To prevent late recurrence, therapeutic approaches effective at suppressing multicentric occurrence such as polyprenoic acid and interferon (IFN) therapy may be indicated in patients with cirrhotic liver.29–31 Of 88 patients who underwent RFA, 79 were hepatitis C virus-positive, 21 of whom received IFN therapy. Of these, a sustained virological response was achieved in five. Because the number of cases is small, the effect of IFN therapy could not be analyzed. Our policy is to evaluate for the complete ablation after RFA and to implement rigorous CT and US surveillance. On this basis, effective treatment modalities (hepatic resection, repeated RFA, or TACE) can be considered as early as possible before recurrent tumor progression.

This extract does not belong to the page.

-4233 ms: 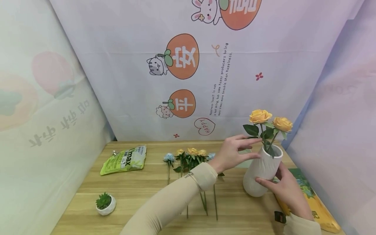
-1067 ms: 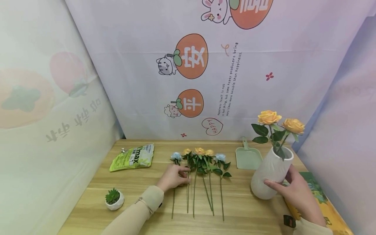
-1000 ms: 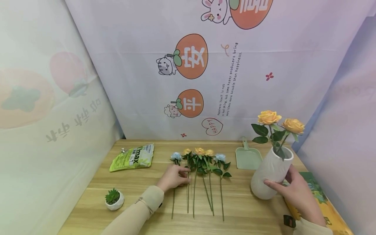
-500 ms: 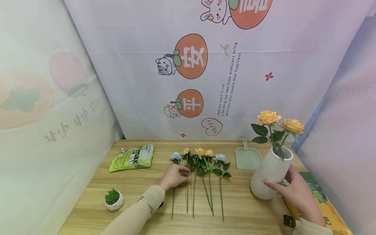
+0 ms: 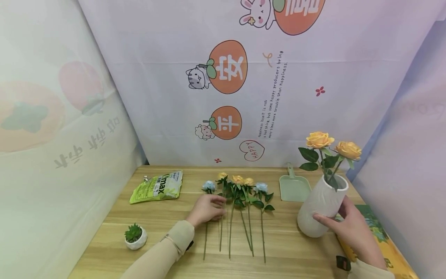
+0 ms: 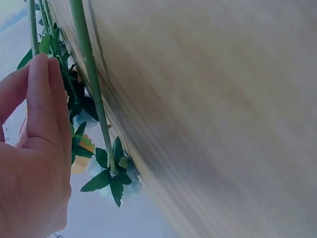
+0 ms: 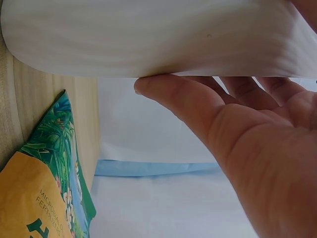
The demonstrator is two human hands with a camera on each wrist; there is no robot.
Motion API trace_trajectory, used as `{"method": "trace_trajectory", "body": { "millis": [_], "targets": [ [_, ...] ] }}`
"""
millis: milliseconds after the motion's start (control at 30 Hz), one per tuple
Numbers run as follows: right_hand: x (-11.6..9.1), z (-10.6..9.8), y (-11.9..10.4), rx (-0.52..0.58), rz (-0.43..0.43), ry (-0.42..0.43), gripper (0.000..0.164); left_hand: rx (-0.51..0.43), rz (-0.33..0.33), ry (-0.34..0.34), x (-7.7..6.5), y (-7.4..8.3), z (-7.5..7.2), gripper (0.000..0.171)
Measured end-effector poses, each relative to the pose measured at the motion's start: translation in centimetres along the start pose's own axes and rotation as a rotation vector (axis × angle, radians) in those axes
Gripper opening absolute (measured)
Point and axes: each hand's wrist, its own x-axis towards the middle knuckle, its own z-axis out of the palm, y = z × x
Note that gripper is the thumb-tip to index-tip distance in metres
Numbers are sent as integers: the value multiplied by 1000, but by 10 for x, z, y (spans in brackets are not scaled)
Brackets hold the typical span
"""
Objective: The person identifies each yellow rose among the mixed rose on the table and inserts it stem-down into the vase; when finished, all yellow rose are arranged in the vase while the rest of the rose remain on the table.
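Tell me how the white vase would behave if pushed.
The white vase may tip: it is tall, with two yellow roses rising above its rim. Its body is probably stiff, showing no dent where the right hand grips it.

Remotely, I observed a wood-grain surface (image 5: 289, 255) bounded by a printed white rear sheet (image 5: 156, 108), a left sheet (image 5: 42, 205) and a right sheet (image 5: 400, 166); lighting was soft.
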Motion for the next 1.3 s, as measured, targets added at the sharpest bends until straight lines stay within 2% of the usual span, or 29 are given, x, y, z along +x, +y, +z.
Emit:
{"method": "trace_trajectory", "body": {
  "millis": [167,300,433,567,800,900,1133,1300],
  "targets": [
    [1,0,3,-11,11,1,114,14,33,11,0,1,-1,47],
    [1,0,3,-11,12,-1,114,67,66,31,1,4,-1,47],
    [1,0,4,-14,15,-2,114,102,110,47,4,11,-2,44],
    [1,-1,4,-12,10,-2,114,80,156,43,5,25,-2,41],
    [1,-1,2,-9,6,-3,116,59,191,28,3,61,3,42],
    [1,-1,1,-7,10,-9,118,49,223,27,7,77,7,41],
    [2,-1,1,-8,9,-7,117,17,361,58,21,123,22,38],
    [1,0,2,0,5,1,116,-50,455,34,28,154,39,39]
  ]
}}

A total of five complications (5.7% per treatment, 3.9% per session) were observed during the follow-up period, but none of these was major or required the cessation of therapy.
In conclusion, under our RFA protocol percutaneous RFA is considered a reliable treatment for small HCC in terms of therapeutic efficacy and safety. Although the present study has some limitations, such as the small number of patients and retrospective design, our results demonstrate that percutaneous RFA can be used successfully as first-line treatment for small HCC. In addition, we also demonstrated that early and late intrahepatic recurrence after RFA of HCC were associated with prognosis. These findings may suggest a need for different strategies in the prevention and management of early and late intrahepatic recurrence.